WHAT YOU WILL DO
Retype the whole listing below, character for character.

....

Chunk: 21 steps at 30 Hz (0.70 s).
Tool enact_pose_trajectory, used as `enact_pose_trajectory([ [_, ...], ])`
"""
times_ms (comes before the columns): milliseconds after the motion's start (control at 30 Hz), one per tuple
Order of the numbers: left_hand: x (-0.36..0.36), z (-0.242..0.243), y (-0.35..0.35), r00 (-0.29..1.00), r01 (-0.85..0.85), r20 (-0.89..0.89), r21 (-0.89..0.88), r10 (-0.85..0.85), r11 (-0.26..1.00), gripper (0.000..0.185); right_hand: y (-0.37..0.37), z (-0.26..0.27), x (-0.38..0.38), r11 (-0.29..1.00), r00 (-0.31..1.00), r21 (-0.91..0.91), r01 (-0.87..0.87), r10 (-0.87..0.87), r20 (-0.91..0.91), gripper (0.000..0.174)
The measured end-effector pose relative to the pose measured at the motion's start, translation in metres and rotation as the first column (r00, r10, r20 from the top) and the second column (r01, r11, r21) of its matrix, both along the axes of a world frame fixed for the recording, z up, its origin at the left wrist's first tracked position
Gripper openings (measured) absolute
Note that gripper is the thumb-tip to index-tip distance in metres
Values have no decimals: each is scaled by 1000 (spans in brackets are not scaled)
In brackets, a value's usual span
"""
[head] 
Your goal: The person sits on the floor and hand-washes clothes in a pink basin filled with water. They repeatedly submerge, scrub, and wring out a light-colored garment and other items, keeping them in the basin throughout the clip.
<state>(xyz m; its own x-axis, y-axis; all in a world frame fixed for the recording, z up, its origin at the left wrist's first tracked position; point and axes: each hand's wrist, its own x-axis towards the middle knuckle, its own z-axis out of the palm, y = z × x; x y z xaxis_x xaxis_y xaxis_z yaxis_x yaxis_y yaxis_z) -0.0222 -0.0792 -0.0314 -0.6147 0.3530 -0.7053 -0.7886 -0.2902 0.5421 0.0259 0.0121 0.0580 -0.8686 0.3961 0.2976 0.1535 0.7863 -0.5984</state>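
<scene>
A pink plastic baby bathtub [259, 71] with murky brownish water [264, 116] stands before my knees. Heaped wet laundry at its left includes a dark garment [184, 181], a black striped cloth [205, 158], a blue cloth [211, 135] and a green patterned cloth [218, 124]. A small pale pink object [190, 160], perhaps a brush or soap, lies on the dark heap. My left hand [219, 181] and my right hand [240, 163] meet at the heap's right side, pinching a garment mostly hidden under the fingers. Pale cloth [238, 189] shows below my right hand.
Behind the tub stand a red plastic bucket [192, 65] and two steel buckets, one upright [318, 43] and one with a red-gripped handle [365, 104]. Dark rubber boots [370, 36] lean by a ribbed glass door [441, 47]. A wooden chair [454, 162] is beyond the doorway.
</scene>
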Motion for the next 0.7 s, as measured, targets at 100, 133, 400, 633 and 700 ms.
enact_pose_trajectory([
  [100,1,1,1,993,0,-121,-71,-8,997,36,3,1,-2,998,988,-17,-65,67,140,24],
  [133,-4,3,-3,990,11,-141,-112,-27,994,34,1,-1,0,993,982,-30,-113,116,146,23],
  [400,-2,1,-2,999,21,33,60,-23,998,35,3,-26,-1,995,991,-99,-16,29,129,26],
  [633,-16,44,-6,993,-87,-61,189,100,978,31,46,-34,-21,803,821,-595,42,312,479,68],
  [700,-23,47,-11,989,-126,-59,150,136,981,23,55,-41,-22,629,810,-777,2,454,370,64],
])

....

TASK OUTPUT
Chunk: 21 steps at 30 Hz (0.70 s).
Tool enact_pose_trajectory, used as `enact_pose_trajectory([ [_, ...], ])`
"""
times_ms (comes before the columns): milliseconds after the motion's start (control at 30 Hz), one per tuple
Order of the numbers: left_hand: x (-0.36..0.36), z (-0.242..0.243), y (-0.35..0.35), r00 (-0.29..1.00), r01 (-0.85..0.85), r20 (-0.89..0.89), r21 (-0.89..0.88), r10 (-0.85..0.85), r11 (-0.26..1.00), gripper (0.000..0.185); right_hand: y (-0.37..0.37), z (-0.26..0.27), x (-0.38..0.38), r11 (-0.29..1.00), r00 (-0.31..1.00), r21 (-0.91..0.91), r01 (-0.87..0.87), r10 (-0.87..0.87), r20 (-0.91..0.91), gripper (0.000..0.174)
The measured end-effector pose relative to the pose measured at the motion's start, translation in metres and rotation as the first column (r00, r10, r20 from the top) and the second column (r01, r11, r21) of its matrix, both along the axes of a world frame fixed for the recording, z up, its origin at the left wrist's first tracked position
Gripper openings (measured) absolute
Note that gripper is the thumb-tip to index-tip distance in metres
Values have no decimals: each is scaled by 1000 (spans in brackets are not scaled)
In brackets, a value's usual span
"""
[head] 
Your goal: The person sits on the floor and hand-washes clothes in a pink basin filled with water. They repeatedly submerge, scrub, and wring out a light-colored garment and other items, keeping them in the basin throughout the clip.
<state>(xyz m; its own x-axis, y-axis; all in a world frame fixed for the recording, z up, its origin at the left wrist's first tracked position; point and axes: each hand's wrist, its own x-axis towards the middle knuckle, its own z-axis out of the palm, y = z × x; x y z xaxis_x xaxis_y xaxis_z yaxis_x yaxis_y yaxis_z) -0.0222 -0.0792 -0.0314 -0.6147 0.3530 -0.7053 -0.7886 -0.2902 0.5421 0.0259 0.0121 0.0580 -0.8686 0.3961 0.2976 0.1535 0.7863 -0.5984</state>
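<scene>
A pink plastic baby bathtub [259, 71] with murky brownish water [264, 116] stands before my knees. Heaped wet laundry at its left includes a dark garment [184, 181], a black striped cloth [205, 158], a blue cloth [211, 135] and a green patterned cloth [218, 124]. A small pale pink object [190, 160], perhaps a brush or soap, lies on the dark heap. My left hand [219, 181] and my right hand [240, 163] meet at the heap's right side, pinching a garment mostly hidden under the fingers. Pale cloth [238, 189] shows below my right hand.
Behind the tub stand a red plastic bucket [192, 65] and two steel buckets, one upright [318, 43] and one with a red-gripped handle [365, 104]. Dark rubber boots [370, 36] lean by a ribbed glass door [441, 47]. A wooden chair [454, 162] is beyond the doorway.
</scene>
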Motion for the next 0.7 s, as measured, targets at 100, 133, 400, 633 and 700 ms.
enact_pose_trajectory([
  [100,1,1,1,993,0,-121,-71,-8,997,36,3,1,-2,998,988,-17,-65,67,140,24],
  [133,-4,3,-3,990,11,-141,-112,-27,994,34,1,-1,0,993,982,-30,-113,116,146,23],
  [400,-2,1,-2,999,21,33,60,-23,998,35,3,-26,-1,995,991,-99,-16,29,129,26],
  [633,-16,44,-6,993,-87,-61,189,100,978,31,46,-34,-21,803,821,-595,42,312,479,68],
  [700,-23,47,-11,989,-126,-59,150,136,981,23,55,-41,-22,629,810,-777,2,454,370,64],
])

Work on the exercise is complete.